BUTCHERY IN MARYLEBONE

As locavores look beyond shrink-wrapped supermarket meat, some are learning to wield knives of their own. Catherine Nixey reports from her first butchery lesson ...
Special to MORE INTELLIGENT LIFE
"Hold the knife like a psychopath," says Perry, handing me a large blade. I take the handle and obediently apply the Hitchcock hold. "Now plunge it into the thigh," he says, "And stop when you feel the bone." Lifting my arm high, I strike skin; then flesh; then bone. Perry nods his head in approval. "Vicious."
One doesn't often envision an evening of wielding knives and slashing thighs in Marylebone. One of London’s most chichi shopping streets, this area is better known for its boutiques than for bloodletting. But this has begun to change, courtesy of the Ginger Pig (pictured above), a local artisanal butchery shop. The shop started offering butchery classes on a weekly basis in 2007, but they proved so popular that they are now held every weeknight. It seems locals handle machetes with some enthusiasm.
Perry Barlett, a butcher at the Ginger Pig and our teacher for the evening, is clear on the appeal. "Nowadays people really want now to know where their food has come from," he says. "They want to know it has been properly made by a proper butcher. This is all part of that." It would to be hard to imagine a more proper butcher than Perry. From his bloodied apron to his broad forearms, he may be the Platonic ideal.
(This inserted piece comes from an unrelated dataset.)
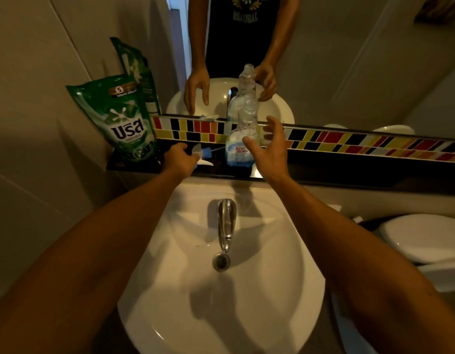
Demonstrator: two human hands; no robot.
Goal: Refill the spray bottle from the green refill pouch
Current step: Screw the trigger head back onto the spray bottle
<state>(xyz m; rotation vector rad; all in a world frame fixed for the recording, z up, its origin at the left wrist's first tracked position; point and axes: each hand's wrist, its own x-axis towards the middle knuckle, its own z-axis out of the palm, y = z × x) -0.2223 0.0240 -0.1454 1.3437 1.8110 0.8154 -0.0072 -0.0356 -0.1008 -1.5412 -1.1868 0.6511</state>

The students are a different matter. About us hangs the unmistakeably anaemic aura of office work. Aware of our fraudulence, we all avoid each other’s eyes as we wait, faintly embarrassed to be caught in the act of cultural cross-dressing. It is a relief when Perry appears from behind the counter to give us our white coats. We put them on. Milgram-like, they give absolution, and everyone immediately cheers up.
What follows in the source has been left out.